» Task requirements
Please reproduce the data exactly, though every picture must stay out.

### Supplied material ###

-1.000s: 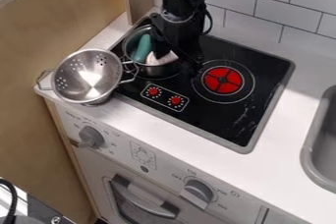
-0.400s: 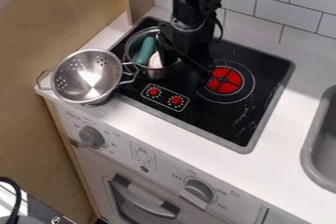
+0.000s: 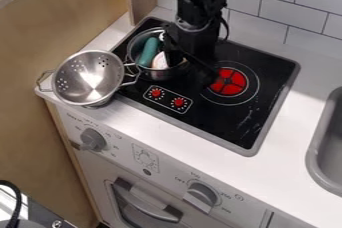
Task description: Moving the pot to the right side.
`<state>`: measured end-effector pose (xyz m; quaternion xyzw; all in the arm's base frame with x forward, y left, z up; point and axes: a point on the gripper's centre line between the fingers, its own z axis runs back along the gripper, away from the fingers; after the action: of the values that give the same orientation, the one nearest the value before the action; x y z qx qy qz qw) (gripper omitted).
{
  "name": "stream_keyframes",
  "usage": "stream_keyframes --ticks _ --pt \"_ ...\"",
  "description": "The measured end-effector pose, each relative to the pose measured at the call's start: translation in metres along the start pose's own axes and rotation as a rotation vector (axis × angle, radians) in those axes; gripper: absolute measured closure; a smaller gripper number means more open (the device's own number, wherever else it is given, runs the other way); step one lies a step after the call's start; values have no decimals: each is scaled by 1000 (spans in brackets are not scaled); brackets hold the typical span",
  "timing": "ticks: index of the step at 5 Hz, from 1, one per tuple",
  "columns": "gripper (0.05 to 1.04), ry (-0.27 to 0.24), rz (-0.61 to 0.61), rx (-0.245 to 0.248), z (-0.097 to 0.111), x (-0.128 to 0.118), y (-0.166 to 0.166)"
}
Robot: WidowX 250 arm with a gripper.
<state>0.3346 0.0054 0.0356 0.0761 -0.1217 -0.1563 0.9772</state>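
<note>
Nearest, along the bottom of the view, is the white front of a toy kitchen, with an oven door handle [image 3: 145, 203] low down and two gray knobs above it, a right one [image 3: 200, 197] and, a little farther back, a left one [image 3: 93, 139]. The gray sink [image 3: 316, 159] is set into the white countertop [image 3: 280, 172] at the right edge. At the countertop's left end sits a metal colander [image 3: 90, 78], tilted, its bowl open to the camera, one handle out to the left and the other beside the pot. Behind and to the right lies the black cooktop [image 3: 224, 127], with two small red dials [image 3: 178, 102] near its front edge and a red burner [image 3: 228, 82] on its right half. The metal pot [image 3: 159, 75] stands upright on the cooktop's left half, holding a green object [image 3: 148, 52] and, beside it, a pale, pinkish one [image 3: 160, 61]. The black gripper [image 3: 190, 67] is at the pot's right side, partly over the opening; whether it is open, closed or gripping the rim, one cannot tell. The arm [image 3: 194, 4] comes down from the top edge, in front of the white tiled wall [image 3: 287, 4].
</note>
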Motion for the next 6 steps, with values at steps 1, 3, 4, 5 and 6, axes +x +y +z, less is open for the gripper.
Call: stream_keyframes --ticks 1,3,4,5,6 --pt "84 -1 4 -20 -8 4 -2" --pt "87 22 42 -40 -18 8 -1" --pt "144 42 69 -56 -15 8 -4" --pt "414 67 92 -67 -12 9 -6" --pt "705 58 92 -105 -11 10 -10"
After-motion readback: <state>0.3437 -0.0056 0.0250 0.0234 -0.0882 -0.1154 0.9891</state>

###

» Result
-1.000s: 
-0.400s: 
+0.000s: 
Task description: Moving the pot to the right side.
`<state>`: measured end-effector pose (xyz m; quaternion xyzw; all in the arm's base frame with x forward, y left, z up; point and axes: a point on the gripper's centre line between the fingers, its own z axis runs back along the gripper, away from the fingers; after the action: of the values that give the same orientation, the one nearest the value before the action; x y z qx qy qz qw) (gripper omitted).
{
  "name": "stream_keyframes",
  "usage": "stream_keyframes --ticks _ --pt \"_ ...\"",
  "description": "The measured end-effector pose, each relative to the pose measured at the call's start: translation in metres along the start pose's own axes and rotation as a rotation vector (axis × angle, radians) in those axes; gripper: absolute measured closure; a smaller gripper number means more open (the device's own number, wherever else it is given, runs the other way); step one lies a step after the call's start; values have no decimals: each is scaled by 1000 (spans in brackets are not scaled); brackets hold the typical span",
  "timing": "ticks: index of the step at 5 Hz, from 1, one per tuple",
  "columns": "gripper (0.05 to 1.04), ry (-0.27 to 0.24), rz (-0.61 to 0.61), rx (-0.245 to 0.248), z (-0.097 to 0.111), x (-0.128 to 0.118), y (-0.166 to 0.166)"
}
Robot: WidowX 250 arm with a gripper.
<state>0.3346 0.0054 0.0356 0.0761 -0.1217 -0.1563 0.9772</state>
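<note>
Nearest, along the bottom of the view, is the white front of a toy kitchen, with an oven door handle [image 3: 145, 203] low down and two gray knobs above it, a right one [image 3: 200, 197] and, a little farther back, a left one [image 3: 93, 139]. The gray sink [image 3: 316, 159] is set into the white countertop [image 3: 280, 172] at the right edge. At the countertop's left end sits a metal colander [image 3: 90, 78], tilted, its bowl open to the camera, one handle out to the left and the other beside the pot. Behind and to the right lies the black cooktop [image 3: 224, 127], with two small red dials [image 3: 178, 102] near its front edge and a red burner [image 3: 228, 82] on its right half. The metal pot [image 3: 159, 75] stands upright on the cooktop's left half, holding a green object [image 3: 148, 52] and, beside it, a pale, pinkish one [image 3: 160, 61]. The black gripper [image 3: 190, 67] is at the pot's right side, partly over the opening; whether it is open, closed or gripping the rim, one cannot tell. The arm [image 3: 194, 4] comes down from the top edge, in front of the white tiled wall [image 3: 287, 4].
</note>
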Motion for the next 6 steps, with values at steps 1, 3, 4, 5 and 6, axes +x +y +z, less is open for the gripper.
Call: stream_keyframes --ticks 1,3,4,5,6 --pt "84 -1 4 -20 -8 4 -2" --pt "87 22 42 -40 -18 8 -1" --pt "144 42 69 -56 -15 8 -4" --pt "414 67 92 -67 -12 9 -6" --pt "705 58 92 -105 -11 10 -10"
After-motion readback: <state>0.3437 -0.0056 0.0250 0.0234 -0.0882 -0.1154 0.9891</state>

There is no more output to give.